:: WHAT IS EXPECTED ::
Every line from the one containing "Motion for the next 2" to the one containing "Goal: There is" in the records below, both included, must be set down exactly, and no other line.

:: Stored data ::

▬▬▬▬▬▬▬▬▬▬

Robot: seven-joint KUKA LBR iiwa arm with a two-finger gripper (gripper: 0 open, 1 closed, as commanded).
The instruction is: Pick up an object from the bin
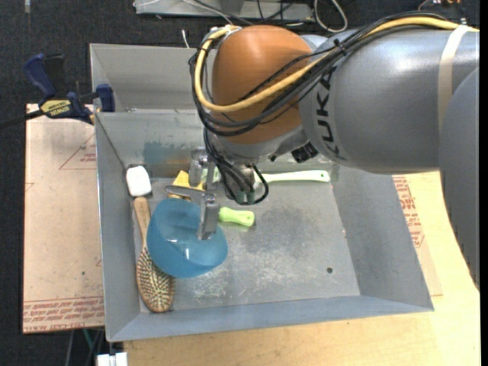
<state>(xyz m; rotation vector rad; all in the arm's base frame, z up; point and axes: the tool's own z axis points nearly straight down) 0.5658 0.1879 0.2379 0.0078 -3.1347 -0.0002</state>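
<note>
My gripper (207, 223) hangs down below the orange wrist cover at the bin's left middle, with its metal fingers reaching into a translucent blue plastic bowl (183, 241). One finger (207, 218) stands inside the bowl near its right rim. A small lime-green piece (237, 218) lies just right of the bowl. A yellow piece (183, 179) peeks out behind the gripper. A wooden hairbrush (150, 265) lies along the left wall, partly under the bowl.
A small white block (138, 181) rests at the left wall above the brush handle. A long pale green handle (297, 177) sticks out rightward from under the arm. The arm and cables cover the bin's back middle.
</note>
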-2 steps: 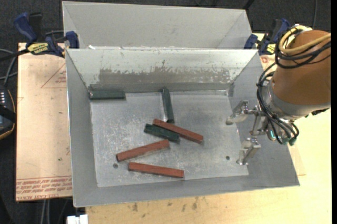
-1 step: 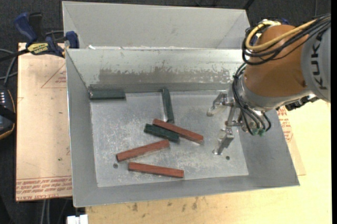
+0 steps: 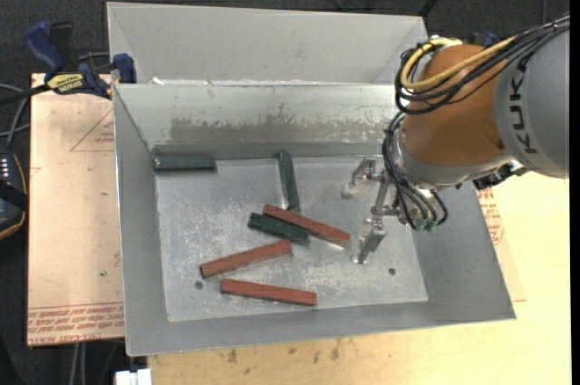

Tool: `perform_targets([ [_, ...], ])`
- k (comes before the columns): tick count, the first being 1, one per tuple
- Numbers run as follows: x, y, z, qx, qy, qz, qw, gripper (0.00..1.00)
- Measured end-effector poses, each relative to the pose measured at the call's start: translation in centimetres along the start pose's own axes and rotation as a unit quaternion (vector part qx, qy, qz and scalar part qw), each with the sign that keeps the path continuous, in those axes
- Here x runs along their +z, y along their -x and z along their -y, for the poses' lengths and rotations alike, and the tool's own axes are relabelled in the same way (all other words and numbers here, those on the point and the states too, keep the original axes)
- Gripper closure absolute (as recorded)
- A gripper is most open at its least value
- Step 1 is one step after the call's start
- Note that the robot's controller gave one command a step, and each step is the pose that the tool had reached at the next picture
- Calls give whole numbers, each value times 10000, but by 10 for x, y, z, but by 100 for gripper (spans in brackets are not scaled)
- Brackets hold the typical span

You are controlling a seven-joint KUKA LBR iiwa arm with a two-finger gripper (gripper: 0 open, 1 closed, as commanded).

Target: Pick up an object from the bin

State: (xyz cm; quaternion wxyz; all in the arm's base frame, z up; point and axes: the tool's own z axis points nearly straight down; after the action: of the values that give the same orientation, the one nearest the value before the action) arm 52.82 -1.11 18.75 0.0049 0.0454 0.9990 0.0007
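Grey metal makes up the bin, and on its floor lie six slim bars, some red-brown and some dark green. One dark green bar rests alone along the foot of the back wall, near the back left corner. A paler green bar runs from near the back wall toward the middle of the floor. Its near end comes close to a small cluster, where a short dark green bar and a long red-brown bar lie slanted and touching each other. I cannot tell which of the two lies on top. Nearer the front edge lie two more red-brown bars. One is tilted, and its upper end comes up close to the cluster. The other lies almost parallel to the front edge and apart from the rest. The arm comes in over the bin's right edge with its orange wrist cover and a bundle of cables. The gripper hangs low over the right part of the floor, just beside the right end of the long red-brown bar. Its two fingers are spread apart with nothing between them, and they are not around any bar.
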Motion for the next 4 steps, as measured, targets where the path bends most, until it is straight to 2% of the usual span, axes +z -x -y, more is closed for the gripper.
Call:
perform_targets([
  [1, -20, 0, 26, 181, -7, -97, 9998, 0],
  [2, 102, 48, -6, -174, -18, -33, 9998, 100],
  [3, 102, 48, -6, -170, -15, -16, 9999, 100],
  [4, -19, 55, -10, -401, -4, -30, 9992, 100],
])
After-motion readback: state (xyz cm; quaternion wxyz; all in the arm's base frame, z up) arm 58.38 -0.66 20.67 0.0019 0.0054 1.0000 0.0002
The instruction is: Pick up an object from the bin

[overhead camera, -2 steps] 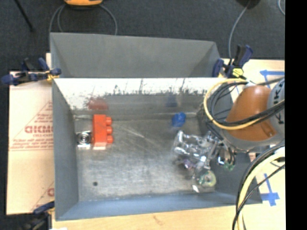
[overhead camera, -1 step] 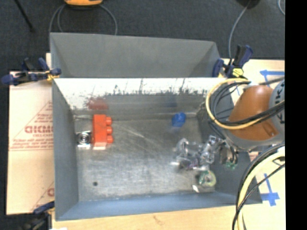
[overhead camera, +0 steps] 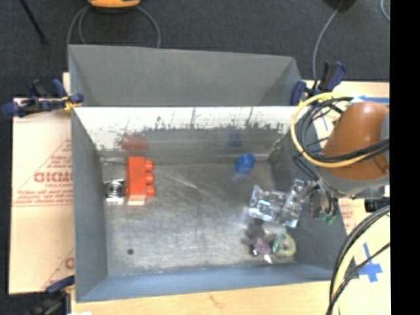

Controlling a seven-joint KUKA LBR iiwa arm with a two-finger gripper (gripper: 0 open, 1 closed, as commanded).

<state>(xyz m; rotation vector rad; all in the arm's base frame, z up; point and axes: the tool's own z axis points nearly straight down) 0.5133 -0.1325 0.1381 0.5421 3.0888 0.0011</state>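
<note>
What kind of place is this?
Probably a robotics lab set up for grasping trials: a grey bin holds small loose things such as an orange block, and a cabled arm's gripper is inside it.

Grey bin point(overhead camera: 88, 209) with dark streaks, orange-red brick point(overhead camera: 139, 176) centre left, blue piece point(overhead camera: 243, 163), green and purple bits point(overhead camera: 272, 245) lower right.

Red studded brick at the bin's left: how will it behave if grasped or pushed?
The red brick looks like rigid plastic, so it is probably stiff and light. Its flat sides suggest it slides rather than rolls. Pushed left, it would likely shove the small silver piece beside it.
</note>
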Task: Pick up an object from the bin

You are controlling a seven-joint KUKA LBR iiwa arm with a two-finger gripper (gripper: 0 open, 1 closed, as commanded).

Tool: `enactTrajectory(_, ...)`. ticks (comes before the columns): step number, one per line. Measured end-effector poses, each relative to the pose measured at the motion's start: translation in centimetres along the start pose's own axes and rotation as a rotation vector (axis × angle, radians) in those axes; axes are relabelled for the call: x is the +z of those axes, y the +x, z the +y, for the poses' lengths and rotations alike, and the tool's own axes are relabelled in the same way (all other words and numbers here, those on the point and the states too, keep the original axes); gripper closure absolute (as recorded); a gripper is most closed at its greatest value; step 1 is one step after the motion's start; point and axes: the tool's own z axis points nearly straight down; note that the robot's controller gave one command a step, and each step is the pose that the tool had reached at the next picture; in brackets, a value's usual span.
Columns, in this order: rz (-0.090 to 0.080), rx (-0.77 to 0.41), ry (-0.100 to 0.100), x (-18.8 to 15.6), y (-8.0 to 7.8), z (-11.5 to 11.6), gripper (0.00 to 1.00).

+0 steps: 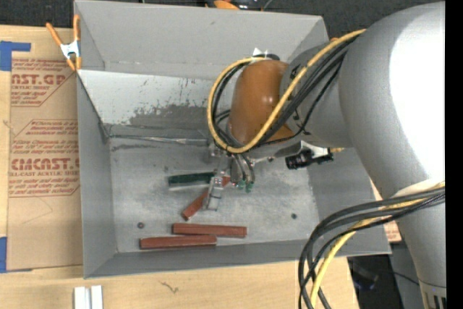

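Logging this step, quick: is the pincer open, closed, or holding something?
Pincer: cannot be told; it is by the green stick, at its right end.

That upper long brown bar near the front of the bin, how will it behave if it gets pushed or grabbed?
The upper brown bar looks straight and flat-faced, so it is probably stiff and likelier to slide than roll. Pushed off-centre, it would likely pivot into the lower brown bar beside it.

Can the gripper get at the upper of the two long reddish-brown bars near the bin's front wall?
Probably yes. That bar lies flat with nothing on top of it, a short way from the gripper. The second bar lies close alongside it, perhaps touching, which could crowd a grasp.
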Motion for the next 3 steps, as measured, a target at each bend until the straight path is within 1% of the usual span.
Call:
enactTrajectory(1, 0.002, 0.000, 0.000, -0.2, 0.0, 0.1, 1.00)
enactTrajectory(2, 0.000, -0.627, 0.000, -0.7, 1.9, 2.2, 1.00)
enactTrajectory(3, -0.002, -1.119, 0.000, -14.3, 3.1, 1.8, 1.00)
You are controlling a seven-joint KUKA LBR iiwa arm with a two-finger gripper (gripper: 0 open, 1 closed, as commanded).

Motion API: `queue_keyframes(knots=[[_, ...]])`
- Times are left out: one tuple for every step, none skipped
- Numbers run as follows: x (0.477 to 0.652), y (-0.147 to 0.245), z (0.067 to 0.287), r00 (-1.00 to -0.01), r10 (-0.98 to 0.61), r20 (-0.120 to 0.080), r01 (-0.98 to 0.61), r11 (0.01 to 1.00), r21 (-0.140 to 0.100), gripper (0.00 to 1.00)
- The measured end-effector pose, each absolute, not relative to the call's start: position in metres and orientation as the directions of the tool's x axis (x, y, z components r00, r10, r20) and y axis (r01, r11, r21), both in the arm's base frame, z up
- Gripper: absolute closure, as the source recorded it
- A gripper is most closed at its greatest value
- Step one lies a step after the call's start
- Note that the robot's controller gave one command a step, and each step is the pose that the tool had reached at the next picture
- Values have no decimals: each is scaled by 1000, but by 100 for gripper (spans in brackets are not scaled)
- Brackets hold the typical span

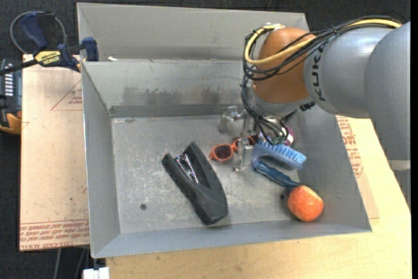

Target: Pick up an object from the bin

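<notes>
My gripper (242, 159) hangs low over the middle of the bin floor, under the arm's wrist. Just left of its tip lies a small orange-red pair of toy sunglasses (221, 152). Immediately to its right is a blue brush (279, 157), bristle head up and dark blue handle running down to the right. The gripper's tip stands in the narrow space between the sunglasses and the brush, close to both. I see nothing held by it.
A black stapler-like object (196, 181) lies diagonally on the floor to the front left. An orange ball (305, 203) rests near the front right corner, at the end of the brush handle. The arm covers the bin's right rear.
</notes>
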State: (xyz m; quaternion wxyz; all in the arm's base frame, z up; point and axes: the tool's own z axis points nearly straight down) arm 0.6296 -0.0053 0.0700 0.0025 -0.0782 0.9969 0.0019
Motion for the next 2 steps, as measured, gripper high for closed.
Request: queue_keyframes(knots=[[627, 0, 70, -979, -201, -18, -201, 980, 0, 0], [631, -4, 71, -987, -158, -11, -158, 987, 5, 100]])
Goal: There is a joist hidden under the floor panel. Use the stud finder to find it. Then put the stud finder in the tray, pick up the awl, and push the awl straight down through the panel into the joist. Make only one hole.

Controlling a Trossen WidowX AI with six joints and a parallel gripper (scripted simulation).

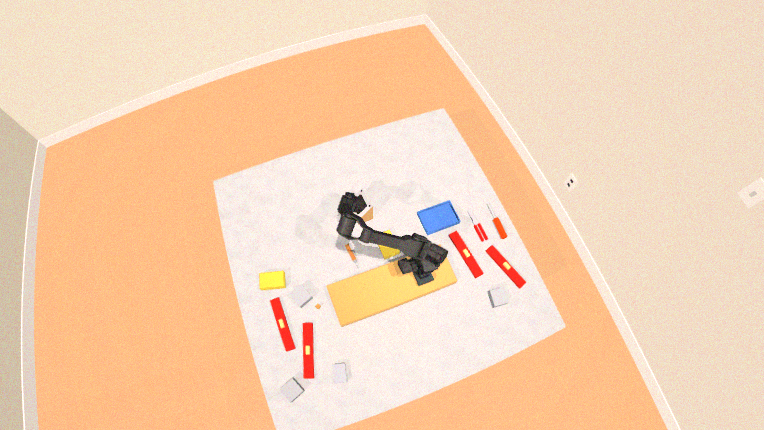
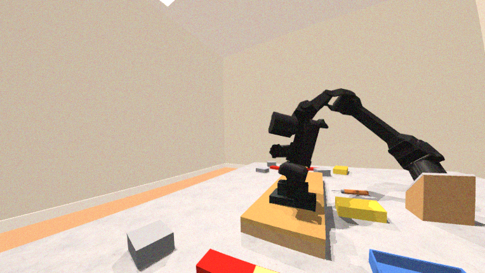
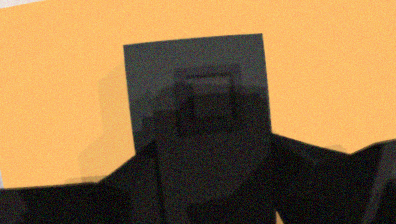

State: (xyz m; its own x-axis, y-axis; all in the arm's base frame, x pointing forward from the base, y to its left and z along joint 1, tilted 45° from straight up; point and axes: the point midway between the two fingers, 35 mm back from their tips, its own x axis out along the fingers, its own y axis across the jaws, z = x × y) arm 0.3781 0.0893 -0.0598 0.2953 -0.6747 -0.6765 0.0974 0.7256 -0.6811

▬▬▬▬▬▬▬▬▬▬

:: COMPLETED TASK ::
Motion for the next 2 steps, as measured, gripper high for closed.
Request: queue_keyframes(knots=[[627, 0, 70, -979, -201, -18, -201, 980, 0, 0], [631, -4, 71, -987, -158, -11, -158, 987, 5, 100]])
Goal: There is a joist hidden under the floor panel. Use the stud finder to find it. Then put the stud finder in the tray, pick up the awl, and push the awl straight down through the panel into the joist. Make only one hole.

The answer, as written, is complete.